4.4. Classification and Clustering

Based on different type of clustering and classification, there are many packages to cover both. Some of the essential packages for clustering:

install.packages(c("fpc","cluster","treeClust","e1071","NbClust","skmeans",
                "kml","compHclust","protoclust","pvclust","genie", "tclust",
                "ClusterR","dbscan","CEC","GMCM","EMCluster","randomLCA",
                "MOCCA","factoextra",poLCA), dependencies = TRUE)

and for classification:

install.packages("tree", "e1071")

4.5. Analysis of Time-series

Analysing time series and time-serie type of data will be done easier with the following packages:

install.packages(c("ts","zoo","xts","timeSeries","tsModel", "TSMining",
              "TSA","fma","fpp2","fpp3","tsfa","TSdist","TSclust","feasts",
              "MTS", "dse","sazedR","kza","fable","forecast","tseries",
              "nnfor","quantmod"), dependencies = TRUE)

4.6. Network analysis

Analyzing networks is also part of statistical analysis. And some of the relevant packages:

install.packages(c("fastnet","tsna","sna","networkR","InteractiveIGraph",
                 "SemNeT","igraph","NetworkToolbox","dyads", 
                  "staTools","CINNA"), dependencies = TRUE)

4.7. Analysis of text

Besides analyzing open text, once can analyse any kind of text, including the word corpus, the semantics and many more. Couple of starting packages:

install.packages(c("tm","tau","koRpus","lexicon","sylly","textir",
         "textmineR","MediaNews", "lsa","SemNeT","ngram","ngramrr",
         "corpustools","udpipe","textstem", "tidytext","text2vec"), 
          dependencies = TRUE)

5. Machine Learning

R has variety of good machine learning packages that are powerfull and give you the full Machine Learning cycle. Breaking down the sections by it’s natural way.
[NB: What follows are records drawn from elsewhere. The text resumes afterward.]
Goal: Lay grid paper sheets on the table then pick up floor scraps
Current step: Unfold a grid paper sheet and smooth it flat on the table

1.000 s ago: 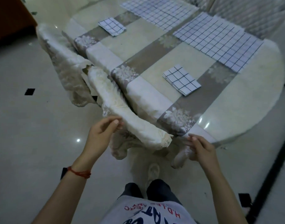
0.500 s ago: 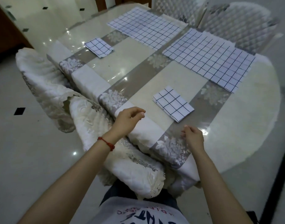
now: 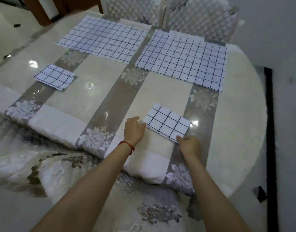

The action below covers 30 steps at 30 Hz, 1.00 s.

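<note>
A folded grid sheet (image 3: 167, 124) lies near the front of the table (image 3: 236, 131). My left hand (image 3: 133, 130) touches its left corner with curled fingers. At the sheet's near right corner, the fingertips of my right hand (image 3: 188, 144) pinch the edge. Two large grid sheets lie spread flat at the back, one at back left (image 3: 103, 41) and one at back right (image 3: 184, 57). A second folded grid sheet (image 3: 55, 77) rests at the left. No floor scraps are visible.
Two quilted chairs (image 3: 200, 15) stand behind the table. A chair with a lace cover (image 3: 48, 178) is pushed against the front edge below my arms. Pale tiled floor with a black strip (image 3: 269, 131) shows at right.
My view rose from the table edge and chair to the tabletop. Both hands moved forward from the front edge onto the near folded sheet.
</note>
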### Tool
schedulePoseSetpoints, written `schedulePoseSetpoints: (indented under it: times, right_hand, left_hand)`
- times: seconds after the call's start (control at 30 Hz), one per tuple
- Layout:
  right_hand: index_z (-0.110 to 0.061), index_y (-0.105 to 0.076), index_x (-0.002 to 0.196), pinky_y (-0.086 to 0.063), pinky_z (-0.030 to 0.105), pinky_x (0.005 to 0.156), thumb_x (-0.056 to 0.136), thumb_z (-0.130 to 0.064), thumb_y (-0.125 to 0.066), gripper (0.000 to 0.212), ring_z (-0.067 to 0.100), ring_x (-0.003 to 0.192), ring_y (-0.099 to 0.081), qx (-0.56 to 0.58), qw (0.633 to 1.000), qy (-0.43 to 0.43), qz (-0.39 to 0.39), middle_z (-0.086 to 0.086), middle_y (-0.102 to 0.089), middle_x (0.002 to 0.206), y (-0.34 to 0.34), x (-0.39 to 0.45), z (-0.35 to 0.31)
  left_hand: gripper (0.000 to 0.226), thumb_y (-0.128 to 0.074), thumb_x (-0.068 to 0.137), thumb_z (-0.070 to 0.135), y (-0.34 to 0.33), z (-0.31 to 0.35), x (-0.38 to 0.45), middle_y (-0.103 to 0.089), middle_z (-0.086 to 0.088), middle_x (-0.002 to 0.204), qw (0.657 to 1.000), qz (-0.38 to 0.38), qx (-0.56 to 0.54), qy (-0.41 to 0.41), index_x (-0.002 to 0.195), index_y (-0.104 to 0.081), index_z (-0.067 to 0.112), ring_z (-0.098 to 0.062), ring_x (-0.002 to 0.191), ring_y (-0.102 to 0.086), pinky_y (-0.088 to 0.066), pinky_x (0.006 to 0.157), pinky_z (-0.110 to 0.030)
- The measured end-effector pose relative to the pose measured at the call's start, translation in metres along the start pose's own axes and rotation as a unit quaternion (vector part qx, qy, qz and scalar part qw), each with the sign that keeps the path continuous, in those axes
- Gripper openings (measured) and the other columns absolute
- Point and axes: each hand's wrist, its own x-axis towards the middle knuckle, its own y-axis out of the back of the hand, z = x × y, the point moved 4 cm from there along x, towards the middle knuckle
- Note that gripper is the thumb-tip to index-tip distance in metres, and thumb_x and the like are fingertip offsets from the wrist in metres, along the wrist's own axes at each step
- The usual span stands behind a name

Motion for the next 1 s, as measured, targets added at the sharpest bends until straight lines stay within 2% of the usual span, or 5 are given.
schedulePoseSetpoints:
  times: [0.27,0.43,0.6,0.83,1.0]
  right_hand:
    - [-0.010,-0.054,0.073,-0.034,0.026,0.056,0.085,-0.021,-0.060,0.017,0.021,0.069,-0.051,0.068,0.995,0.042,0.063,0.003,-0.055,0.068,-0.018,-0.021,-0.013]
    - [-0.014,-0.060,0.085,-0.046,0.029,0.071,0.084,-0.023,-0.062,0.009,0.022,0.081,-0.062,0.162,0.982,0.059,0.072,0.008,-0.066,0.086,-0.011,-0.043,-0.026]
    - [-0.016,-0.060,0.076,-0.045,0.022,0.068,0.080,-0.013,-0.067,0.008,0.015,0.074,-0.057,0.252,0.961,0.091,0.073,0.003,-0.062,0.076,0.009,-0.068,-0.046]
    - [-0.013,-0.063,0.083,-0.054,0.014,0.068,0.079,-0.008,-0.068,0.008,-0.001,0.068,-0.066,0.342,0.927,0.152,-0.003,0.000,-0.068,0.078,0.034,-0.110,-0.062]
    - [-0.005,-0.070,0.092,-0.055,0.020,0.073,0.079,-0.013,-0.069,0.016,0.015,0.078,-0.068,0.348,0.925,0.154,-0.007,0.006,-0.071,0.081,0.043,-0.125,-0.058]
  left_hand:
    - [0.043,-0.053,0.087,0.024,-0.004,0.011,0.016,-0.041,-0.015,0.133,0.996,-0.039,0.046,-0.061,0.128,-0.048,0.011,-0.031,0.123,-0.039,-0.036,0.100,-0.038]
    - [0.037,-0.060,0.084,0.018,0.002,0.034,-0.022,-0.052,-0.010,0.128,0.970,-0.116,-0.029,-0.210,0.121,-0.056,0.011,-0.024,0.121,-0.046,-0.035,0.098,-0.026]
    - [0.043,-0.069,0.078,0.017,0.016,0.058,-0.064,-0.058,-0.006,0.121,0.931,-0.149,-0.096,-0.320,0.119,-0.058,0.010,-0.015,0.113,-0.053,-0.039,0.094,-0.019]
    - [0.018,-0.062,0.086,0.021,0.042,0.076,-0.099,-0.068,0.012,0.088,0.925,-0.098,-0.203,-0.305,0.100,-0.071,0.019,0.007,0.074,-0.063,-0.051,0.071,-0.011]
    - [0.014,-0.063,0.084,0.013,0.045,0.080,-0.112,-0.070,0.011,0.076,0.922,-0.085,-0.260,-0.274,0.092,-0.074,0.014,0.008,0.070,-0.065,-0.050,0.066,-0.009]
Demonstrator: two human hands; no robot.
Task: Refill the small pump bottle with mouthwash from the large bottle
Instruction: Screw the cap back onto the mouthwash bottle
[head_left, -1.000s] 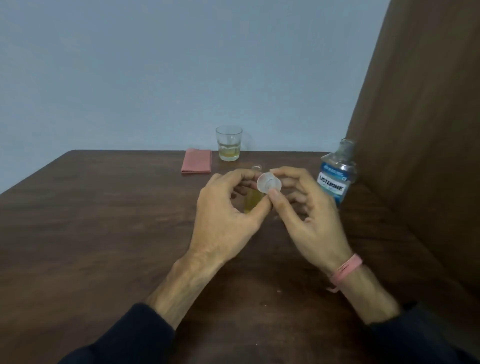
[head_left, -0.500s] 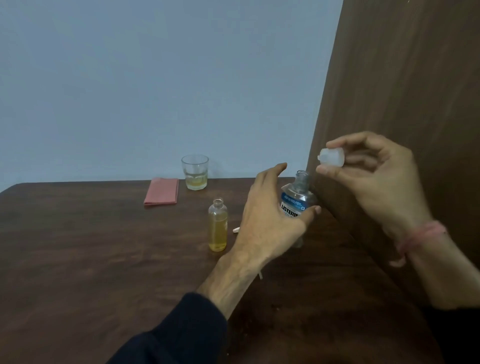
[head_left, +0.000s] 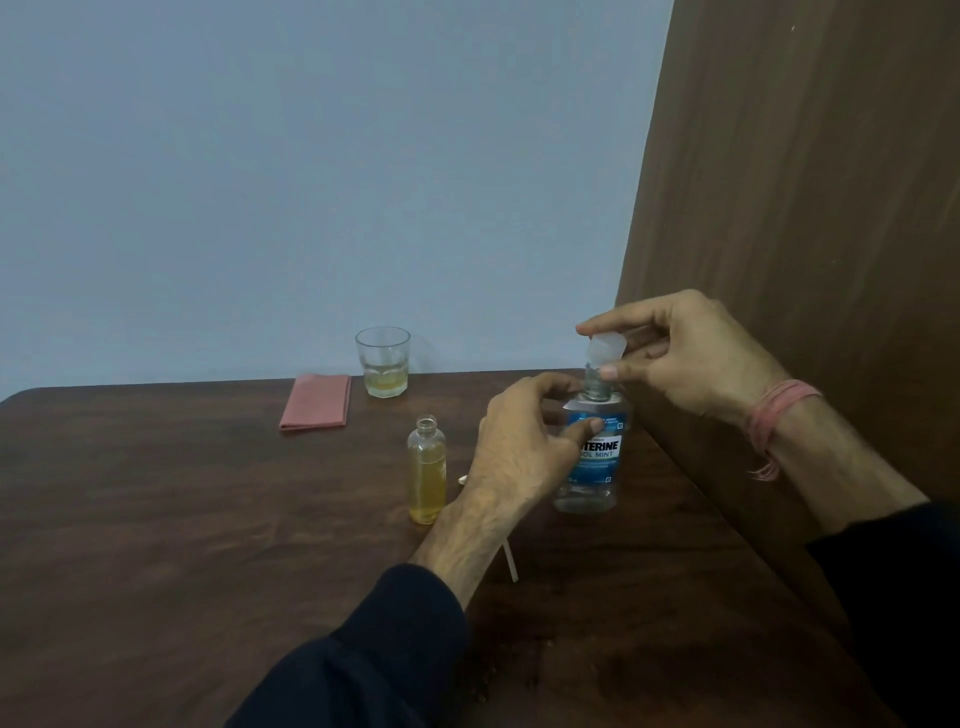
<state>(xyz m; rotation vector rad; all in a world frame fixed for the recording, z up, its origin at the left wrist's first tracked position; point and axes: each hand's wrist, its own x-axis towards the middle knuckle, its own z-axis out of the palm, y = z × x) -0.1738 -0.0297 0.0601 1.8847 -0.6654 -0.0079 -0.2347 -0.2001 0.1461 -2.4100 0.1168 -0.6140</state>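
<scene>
Right of centre in the frame, the right hand (head_left: 691, 353) pinches a small translucent cap (head_left: 605, 349) between thumb and forefinger, holding it just above the open neck of the large mouthwash bottle (head_left: 592, 457). The left hand (head_left: 524, 441) curls round that bottle's body, thumb pressed on the blue label, keeping it upright on the dark wooden table (head_left: 182, 519). Just left of this hand stands the small bottle (head_left: 427, 470), uncapped and nearly full of yellow liquid. A thin white tube (head_left: 510, 560) lies below the left wrist; whether it is the pump's I cannot tell.

This looks like recapping after pouring. Next, the cap must seat squarely on the threads.

Upper centre: a drinking glass (head_left: 383, 362) and a folded pink cloth (head_left: 315, 401).
</scene>
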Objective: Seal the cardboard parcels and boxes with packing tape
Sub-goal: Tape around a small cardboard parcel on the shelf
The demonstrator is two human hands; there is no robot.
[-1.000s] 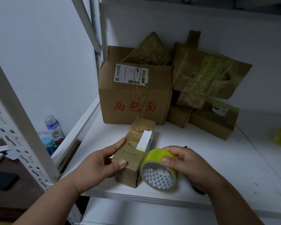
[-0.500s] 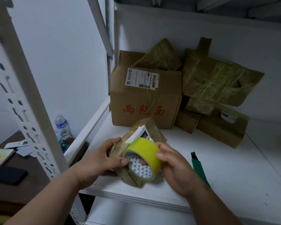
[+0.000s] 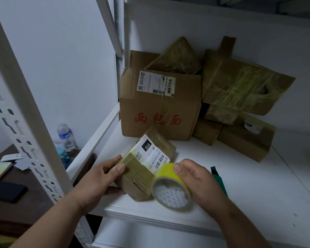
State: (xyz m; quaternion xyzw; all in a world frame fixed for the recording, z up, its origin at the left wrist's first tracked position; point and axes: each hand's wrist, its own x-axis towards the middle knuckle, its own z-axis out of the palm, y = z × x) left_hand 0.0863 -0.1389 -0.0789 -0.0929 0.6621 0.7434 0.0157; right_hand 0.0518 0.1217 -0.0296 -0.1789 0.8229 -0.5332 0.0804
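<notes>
Left hand (image 3: 98,178) fingers curled around small parcel (image 3: 143,169); right hand (image 3: 199,183) fingers gripping yellow tape roll (image 3: 170,188).

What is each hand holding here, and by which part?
Left hand grips the small parcel by its near left end. Right hand grips the tape roll around its yellow rim.

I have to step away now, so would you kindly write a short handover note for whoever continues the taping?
Left hand grips the small parcel at the shelf's front edge, label side up.
Right hand holds the yellow tape roll against the parcel's right end.
Done: this parcel already carries tape; several taped parcels are piled at the back beside the large box.
Left: finish this wrap and cut it; the green cutter lies behind the right hand. The large box's top looks open.
</notes>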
5.1. Building and validating  the models

Once you build one or more models, after comparing the results of each models, it is also important to validate the models against the test or any other datasets. Here are powerfull packages to do model validation.

install.packages(c("tree", "e1071","crossval","caret","rpart","bcv",
                  "klaR","EnsembleCV","gencve","cvAUC","CVThresh",
                  "cvTools","dcv","cvms","blockCV"), dependencies = TRUE)

5.2. Random forests packages

sdfs

install.packages(c("randomForest","grf","ipred","party","randomForestSRC",
                  "grf","BART","Boruta","LTRCtrees","REEMtree","refr",
                  "binomialRF","superml"), dependencies = TRUE)

5.3. Regression type (regression, boosting, Gradient descent) algoritms packages

Regression type of machine learning algorithm are many, with additional boosting or gradient. Some of very usable packages:

install.packages(c("earth", "gbm","GAMBoost", "GMMBoost", "bst","superml",
                   "sboost"), dependencies = TRUE)

5.4. Classification algorithms

Classifying problems have many of the packages and many are also great for machine learning cases. Handful.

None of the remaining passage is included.